Steve's Key Lime Pie had waist high floodwaters in their bakery, and lost over 50 thousand dollars in ingredients, equipment and business. "I have a great deal of respect for the water, and that comes out of fear," said owner Steve Tarpin. "You have to respect it to know how it can deal with you. You are really helpless."

After paying a courtesy call to Steve's Key Lime Pie, FEMA Community Relations Specialist Walt Jennings said, "The outlook is very positive towards the recovery in Red Hook. Nobody is leaving."

After leasing space from Greg O'Connell for 12 years, Steve's Key Lime Pie plans to relocate to a new waterfront location in Red Hook with a different landlord, where they can create a storm resistant space. "If we get a tsunami, we'll be in trouble," said Tarpin, "but another hurricane we'll be able to deal with."

The restaurant Brooklyn Crab had very little damage to its property because of its unique design. "Maybe the crab shack is the future," said Steve Tarpin. "What if any new construction has to be elevated?"

Built on a platform 12 feet above the ground, Brooklyn Crab survived the storm relatively intact. Being floodproof, though, "definitely wasn't part of the intent," said co-owner Jamie Vipond, who rents two other spaces from Greg O'Connell. "It was about getting the line of sight to the water."

The Waterfront Museum barge survived the storm intact, despite being located in the New York Harbor.  Greg O'Connell favors the idea of turning the shallow waters off Red Hook's shore into a barrier. "You could conceivably build an island or build it up with sand," said O'Connell. "Right now it's open water." 

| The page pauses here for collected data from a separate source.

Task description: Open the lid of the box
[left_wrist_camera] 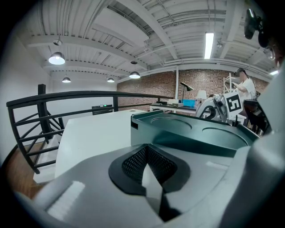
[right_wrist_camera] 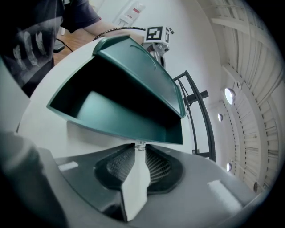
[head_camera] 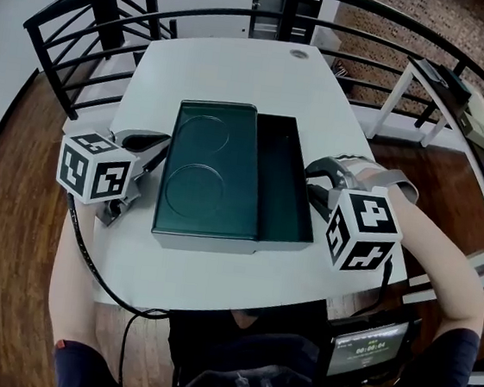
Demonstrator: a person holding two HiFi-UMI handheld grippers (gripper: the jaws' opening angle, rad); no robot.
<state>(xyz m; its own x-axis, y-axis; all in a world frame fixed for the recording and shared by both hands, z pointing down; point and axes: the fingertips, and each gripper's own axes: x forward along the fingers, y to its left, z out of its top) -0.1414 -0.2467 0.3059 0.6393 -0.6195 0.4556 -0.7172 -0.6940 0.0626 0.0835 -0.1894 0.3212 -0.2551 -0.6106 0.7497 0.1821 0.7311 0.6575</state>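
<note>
A dark green rectangular box (head_camera: 285, 184) sits toward the near edge of the white worktop (head_camera: 239, 66), about midway between its left and right edges. Its lid (head_camera: 210, 172), with two round recesses, is tilted up over the left part. The right part shows a bare interior.

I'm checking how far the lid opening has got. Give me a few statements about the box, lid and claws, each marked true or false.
1. The box stands on a white table. True.
2. The lid fully covers the box. False: the box's inside shows open on its right part.
3. The lid has two round recesses. True.
4. The right claw grips the box's rim. False: its jaws are together on nothing, beside the box.
5. The left claw is at the lid side of the box. True.
</note>
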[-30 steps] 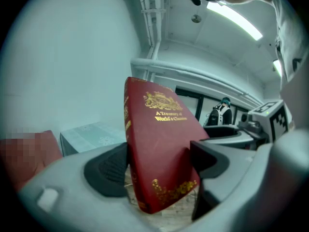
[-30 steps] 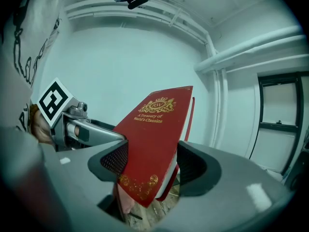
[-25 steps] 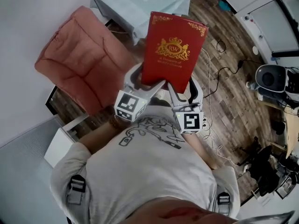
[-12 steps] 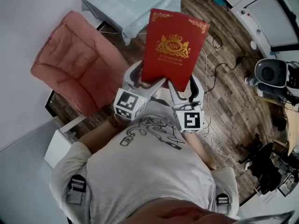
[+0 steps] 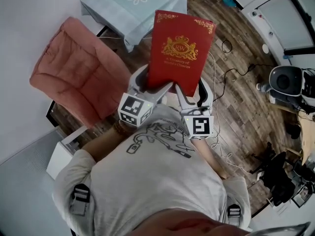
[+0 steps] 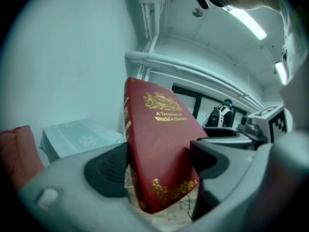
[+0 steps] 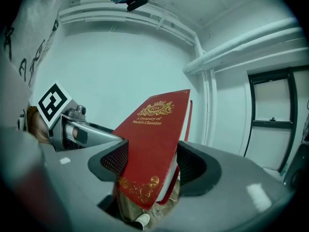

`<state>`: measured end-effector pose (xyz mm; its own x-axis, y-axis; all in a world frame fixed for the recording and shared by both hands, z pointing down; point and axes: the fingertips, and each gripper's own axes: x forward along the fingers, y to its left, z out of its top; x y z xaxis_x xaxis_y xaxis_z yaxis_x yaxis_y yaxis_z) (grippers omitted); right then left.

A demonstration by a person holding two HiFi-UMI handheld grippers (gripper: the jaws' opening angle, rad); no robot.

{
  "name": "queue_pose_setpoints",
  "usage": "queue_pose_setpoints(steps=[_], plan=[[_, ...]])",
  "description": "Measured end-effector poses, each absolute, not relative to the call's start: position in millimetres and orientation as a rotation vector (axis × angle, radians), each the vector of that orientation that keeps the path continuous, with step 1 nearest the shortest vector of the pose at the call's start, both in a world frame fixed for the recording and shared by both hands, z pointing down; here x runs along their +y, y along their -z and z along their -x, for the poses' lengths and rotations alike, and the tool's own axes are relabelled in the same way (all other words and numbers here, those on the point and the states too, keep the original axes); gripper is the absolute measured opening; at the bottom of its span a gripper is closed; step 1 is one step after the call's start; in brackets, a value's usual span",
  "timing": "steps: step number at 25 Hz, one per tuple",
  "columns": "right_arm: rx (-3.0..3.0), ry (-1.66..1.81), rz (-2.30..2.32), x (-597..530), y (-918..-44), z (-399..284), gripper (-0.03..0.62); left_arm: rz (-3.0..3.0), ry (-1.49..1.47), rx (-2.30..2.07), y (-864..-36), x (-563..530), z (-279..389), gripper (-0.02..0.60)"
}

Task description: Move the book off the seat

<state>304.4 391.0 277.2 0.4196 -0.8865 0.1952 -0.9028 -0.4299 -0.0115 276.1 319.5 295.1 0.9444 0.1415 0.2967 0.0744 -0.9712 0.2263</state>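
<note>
A red hardback book point(image 5: 179, 50) with a gold crest is held up over the wooden floor, cover facing up. My left gripper point(image 5: 150, 85) is shut on its near left corner and my right gripper point(image 5: 189, 90) on its near right corner. In the left gripper view the book point(image 6: 161, 144) stands between the black pads of that gripper point(image 6: 159, 166). The right gripper view shows the book point(image 7: 154, 129) clamped in the right gripper point(image 7: 152, 166). The seat, a pink armchair point(image 5: 74, 77), stands to the left with nothing on its cushion; its edge point(image 6: 14, 153) shows in the left gripper view.
A low table with a pale blue cloth point(image 5: 130, 4) stands beyond the armchair, also as the table point(image 6: 79, 139). Cables point(image 5: 229, 68) trail over the floor at right. A grey round appliance point(image 5: 285, 82) and a dark chair base point(image 5: 275, 178) stand far right; a white box point(image 5: 66, 154) sits lower left.
Both grippers have carried the book sideways, away from the armchair. The armchair and table sit further left in the head view. The grip on the book is unchanged.
</note>
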Motion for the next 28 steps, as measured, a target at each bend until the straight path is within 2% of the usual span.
queue_pose_setpoints(steps=[18,28], plan=[[-1.656,-0.268,-2.488,245.7,-277.3,-446.1,0.299,-2.857,-0.430,0.066,-296.3,173.8,-411.4,0.389],[-1.783,-0.282,-2.334,113.2,-281.3,-489.3,0.302,-2.815,-0.405,-0.099,-301.6,46.2,-444.3,0.388]])
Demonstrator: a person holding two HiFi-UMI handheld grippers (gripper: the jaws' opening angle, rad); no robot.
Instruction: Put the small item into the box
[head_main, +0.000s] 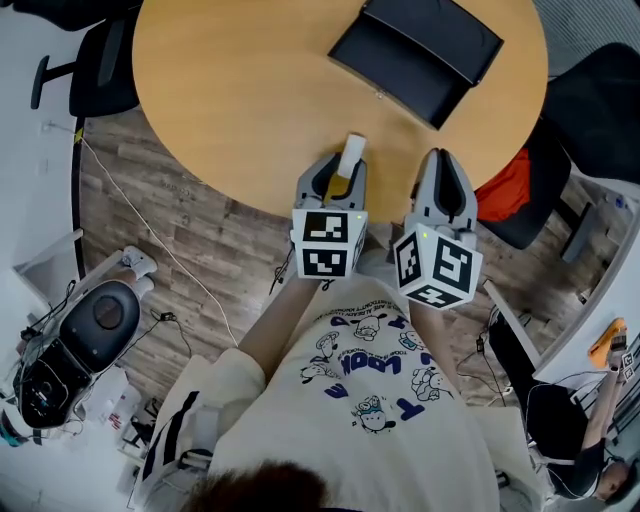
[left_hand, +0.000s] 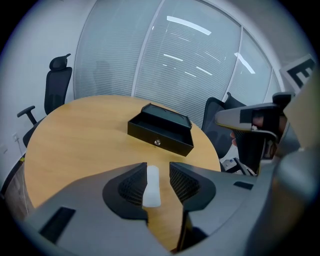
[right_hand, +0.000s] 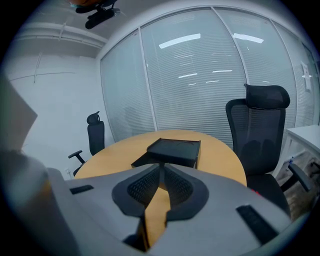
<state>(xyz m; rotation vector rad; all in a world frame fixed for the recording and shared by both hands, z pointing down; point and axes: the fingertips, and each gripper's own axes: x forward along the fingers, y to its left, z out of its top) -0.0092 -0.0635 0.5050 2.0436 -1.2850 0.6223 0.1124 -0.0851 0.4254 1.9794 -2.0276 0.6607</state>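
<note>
Now left claw (left_hand: 159, 170) released, small white item (left_hand: 151, 187) between jaws (box (left_hand: 161, 132) beyond); right claw (right_hand: 161, 169) clenched, empty.

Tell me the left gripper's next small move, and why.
Probably close the left gripper on the white item: it sits between the parted jaws, against one pad with a gap at the other, so nothing grips it yet. The open black box waits farther across the table.

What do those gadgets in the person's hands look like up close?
Both the left gripper and right gripper are grey plastic shells tapering to two fingers lined with black ribbing. Each carries a white cube printed with black square markers. The person wears a cream T-shirt with blue cartoon print.
</note>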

The piers of the New York Water Taxi, located in the manmade Erie Basin, had to be replaced after Sandy. "We've had storms over the years, noreasters, hurricanes, and we've never had a problem," said Greg O'Connell. He is now working on several small scale solutions, like increasing the rip-rap around his piers, finding better doors, and raising his power systems above the flood level.